# 1 Structure of the dataset

BACI provides yearly data on bilateral trade flows at the product level. Products are identified using the Harmonized System (HS), which is the standard nomenclature for international trade, used by most customs. The Harmonized System was revised in 1992, 1996, 2002, 2007, 2012 and 2017, and we provide BACI in each of those 6 revisions:

HS revision Years available Name of the files
92 1995-2018 BACI_HS92_Yyear_Vversion.csv
96 1996-2018 BACI_HS96_Yyear_Vversion.csv
02 2002-2018 BACI_HS02_Yyear_Vversion.csv
07 2007-2018 BACI_HS07_Yyear_Vversion.csv
12 2012-2018 BACI_HS12_Yyear_Vversion.csv
17 2018-2018 BACI_HS12_Yyear_Vversion.csv

Each version of BACI is identified by the year and the month of its release, under the form YYYYMM (202001 for the January 2020 release, for instance)

year identifies the year during which the recorded trade flows took place.

Each trade flow within BACI is characterized by a combination exporter-importer-product-year. We provide the value and the quantity of the flow. Therefore, BACI contains 6 variables:

Variable Description
t Year
k Product category (HS 6-digit code)
i Exporter (ISO 3-digit country code)
j Importer (ISO 3-digit country code)
v Value of the trade flow (in thousands current USD)
q Quantity (in metric tons)

All files are in CSV format, using commas as field delimiters, and dots as decimal separators. When reading the data, we advise you not to treat the product code (k) variable as numeric, this would remove the leading zeros of the HS codes.

To save space, only the strictly positive trade flows are recorded in BACI. Additionnal files are provided to help users decide whether a flow not appearing in BACI corresponds to a zero trade flow, or a flow for which no information is available.

Trade flows whose value does not exceed 1000 USD do not appear in BACI.
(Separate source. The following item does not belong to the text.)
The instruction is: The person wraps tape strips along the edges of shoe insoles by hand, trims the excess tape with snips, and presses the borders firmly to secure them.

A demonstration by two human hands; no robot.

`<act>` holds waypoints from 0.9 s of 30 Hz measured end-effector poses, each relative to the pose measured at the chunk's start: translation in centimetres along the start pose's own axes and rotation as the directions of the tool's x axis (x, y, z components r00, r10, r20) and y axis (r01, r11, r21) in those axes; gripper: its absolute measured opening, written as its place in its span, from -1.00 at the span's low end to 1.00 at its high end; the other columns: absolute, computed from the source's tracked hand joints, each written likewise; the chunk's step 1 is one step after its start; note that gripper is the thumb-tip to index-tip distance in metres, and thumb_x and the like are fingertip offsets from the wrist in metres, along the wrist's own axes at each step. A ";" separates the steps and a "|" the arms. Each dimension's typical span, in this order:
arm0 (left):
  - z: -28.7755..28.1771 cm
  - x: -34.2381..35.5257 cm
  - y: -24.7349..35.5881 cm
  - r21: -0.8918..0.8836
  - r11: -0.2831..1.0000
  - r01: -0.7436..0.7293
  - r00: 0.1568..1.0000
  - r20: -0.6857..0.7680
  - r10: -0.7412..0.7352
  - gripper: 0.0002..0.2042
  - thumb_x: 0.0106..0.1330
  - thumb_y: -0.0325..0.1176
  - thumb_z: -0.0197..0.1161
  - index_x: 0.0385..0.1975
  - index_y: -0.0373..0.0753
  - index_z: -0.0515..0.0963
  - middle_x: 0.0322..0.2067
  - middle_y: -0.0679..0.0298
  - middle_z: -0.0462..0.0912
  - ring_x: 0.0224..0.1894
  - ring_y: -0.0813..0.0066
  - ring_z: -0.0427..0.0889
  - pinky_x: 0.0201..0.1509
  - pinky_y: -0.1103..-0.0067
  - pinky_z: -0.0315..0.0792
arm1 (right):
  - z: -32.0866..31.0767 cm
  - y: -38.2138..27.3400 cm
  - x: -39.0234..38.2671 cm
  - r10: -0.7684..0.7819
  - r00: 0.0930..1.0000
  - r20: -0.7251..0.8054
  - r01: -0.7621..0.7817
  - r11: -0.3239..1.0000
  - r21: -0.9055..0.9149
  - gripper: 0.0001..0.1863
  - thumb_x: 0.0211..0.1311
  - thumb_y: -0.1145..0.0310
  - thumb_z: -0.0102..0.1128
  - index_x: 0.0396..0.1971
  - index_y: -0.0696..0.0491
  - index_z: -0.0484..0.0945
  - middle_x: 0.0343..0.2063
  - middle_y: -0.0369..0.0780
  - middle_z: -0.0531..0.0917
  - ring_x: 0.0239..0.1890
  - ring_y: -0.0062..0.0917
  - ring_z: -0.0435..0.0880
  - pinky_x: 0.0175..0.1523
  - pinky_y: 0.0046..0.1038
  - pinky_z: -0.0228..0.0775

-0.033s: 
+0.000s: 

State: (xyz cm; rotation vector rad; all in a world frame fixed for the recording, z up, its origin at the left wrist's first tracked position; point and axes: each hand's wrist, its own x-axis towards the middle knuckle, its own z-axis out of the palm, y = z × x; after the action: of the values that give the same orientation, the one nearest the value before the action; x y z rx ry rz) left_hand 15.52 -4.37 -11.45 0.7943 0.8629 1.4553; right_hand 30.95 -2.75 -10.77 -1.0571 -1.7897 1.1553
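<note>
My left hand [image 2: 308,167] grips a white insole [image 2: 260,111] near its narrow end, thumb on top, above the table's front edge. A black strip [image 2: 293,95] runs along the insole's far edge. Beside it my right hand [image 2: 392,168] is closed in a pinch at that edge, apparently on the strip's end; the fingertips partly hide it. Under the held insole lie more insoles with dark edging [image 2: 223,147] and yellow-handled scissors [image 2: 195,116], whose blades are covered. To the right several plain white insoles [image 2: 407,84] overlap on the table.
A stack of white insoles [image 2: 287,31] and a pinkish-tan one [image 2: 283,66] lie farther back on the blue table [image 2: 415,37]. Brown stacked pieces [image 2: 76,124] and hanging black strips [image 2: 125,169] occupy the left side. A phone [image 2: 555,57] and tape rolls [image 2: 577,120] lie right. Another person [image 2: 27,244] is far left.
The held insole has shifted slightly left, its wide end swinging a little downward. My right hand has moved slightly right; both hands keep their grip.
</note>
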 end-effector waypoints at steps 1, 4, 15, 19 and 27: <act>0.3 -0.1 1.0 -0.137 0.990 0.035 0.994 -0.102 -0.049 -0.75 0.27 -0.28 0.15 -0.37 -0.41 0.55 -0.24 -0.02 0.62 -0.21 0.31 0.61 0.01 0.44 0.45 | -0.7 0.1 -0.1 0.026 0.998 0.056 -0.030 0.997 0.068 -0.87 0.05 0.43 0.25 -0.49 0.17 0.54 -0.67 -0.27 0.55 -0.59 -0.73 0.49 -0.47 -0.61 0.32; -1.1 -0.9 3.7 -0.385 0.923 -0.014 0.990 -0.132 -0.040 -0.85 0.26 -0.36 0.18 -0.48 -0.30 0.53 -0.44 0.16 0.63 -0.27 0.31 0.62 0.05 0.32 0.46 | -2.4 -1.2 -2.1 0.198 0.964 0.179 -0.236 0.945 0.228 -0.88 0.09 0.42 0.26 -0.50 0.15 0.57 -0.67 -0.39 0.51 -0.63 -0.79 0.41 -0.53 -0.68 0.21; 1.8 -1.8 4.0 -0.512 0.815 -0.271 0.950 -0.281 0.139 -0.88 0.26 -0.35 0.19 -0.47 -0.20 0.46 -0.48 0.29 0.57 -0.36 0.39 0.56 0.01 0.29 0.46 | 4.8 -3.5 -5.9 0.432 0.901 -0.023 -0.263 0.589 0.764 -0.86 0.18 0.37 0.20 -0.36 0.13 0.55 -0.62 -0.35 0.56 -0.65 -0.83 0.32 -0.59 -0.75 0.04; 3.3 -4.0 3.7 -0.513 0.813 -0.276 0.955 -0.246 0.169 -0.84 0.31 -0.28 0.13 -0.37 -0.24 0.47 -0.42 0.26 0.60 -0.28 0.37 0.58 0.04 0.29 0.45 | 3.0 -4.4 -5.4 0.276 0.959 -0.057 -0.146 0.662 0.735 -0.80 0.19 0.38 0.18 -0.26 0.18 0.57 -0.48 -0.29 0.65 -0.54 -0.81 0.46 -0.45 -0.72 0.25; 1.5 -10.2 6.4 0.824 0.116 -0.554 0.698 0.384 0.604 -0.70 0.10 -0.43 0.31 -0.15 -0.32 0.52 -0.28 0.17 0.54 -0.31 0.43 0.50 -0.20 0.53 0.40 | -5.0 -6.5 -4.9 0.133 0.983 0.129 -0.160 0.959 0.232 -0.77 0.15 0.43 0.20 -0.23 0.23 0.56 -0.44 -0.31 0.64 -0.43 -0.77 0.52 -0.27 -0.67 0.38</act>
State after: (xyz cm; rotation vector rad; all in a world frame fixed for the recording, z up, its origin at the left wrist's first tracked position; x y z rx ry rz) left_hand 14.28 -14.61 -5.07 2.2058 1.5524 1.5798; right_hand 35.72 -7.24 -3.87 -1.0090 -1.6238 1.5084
In addition to the core BACI files, we provide four additional set of files that may be useful to BACI users:

Name Function
country_codes Associates the ISO 3-digit country codes to country names
product_codes Associates the HS 6-digit product codes to product names
zeros Helps determine whether a flow absent from BACI is a zero trade flow or a missing value
reporter_reliability Documents the reliability of trade declarations of each country

## 2.1 Country codes

These files associate the ISO 3-digit numeric codes used in BACI with country full names and with other versions of the ISO codes (3-letter and 2-letter). They were constructed based on the metadata provided by Comtrade.

## 2.2 Product codes

These files contain lists of the product codes used in each revision of the Harmonized System, along with a description of each product. They were constructed based on the metadata provided by Comtrade.

## 2.3 Zeros

These files indicate whether observations that are not in BACI should be treated as zero trade flows or as missing values. Indeed, to save space, BACI records only strictly positive trade flows. So if a trade flow $$ijkt$$ does not appear in BACI, it can mean either that there is no information on this trade flow (missing value), or that the trade flow is zero. The files contain 5 variables:

Variable Description
t Year
i Exporter ISO 3-digit numeric code
j Importer ISO 3-digit numeric code
ztf1 Zero Trade Flow dummy : takes value 1 if $$i$$ or $$j$$ have at least one non zero trade flow during the year (imports or exports), 0 otherwise
ztf2 Alternative Zero Trade Flow dummy : takes value 1 if the dyad $$ij$$ has at least one non zero bilateral trade flow during the year, 0 otherwise

If the database indicates that ztf1 (or ztf2) take value 1 for a given $$tij$$, this suggests that all products $$k$$ exported by $$i$$ to $$j$$ at year $$t$$ for which no information is provided in BACI are zero trade flows. If ztf1 (or ztf2) take value 0, then a flow missing from BACI is likely not to correspond to a zero trade flow, but to an absence of information on this flow.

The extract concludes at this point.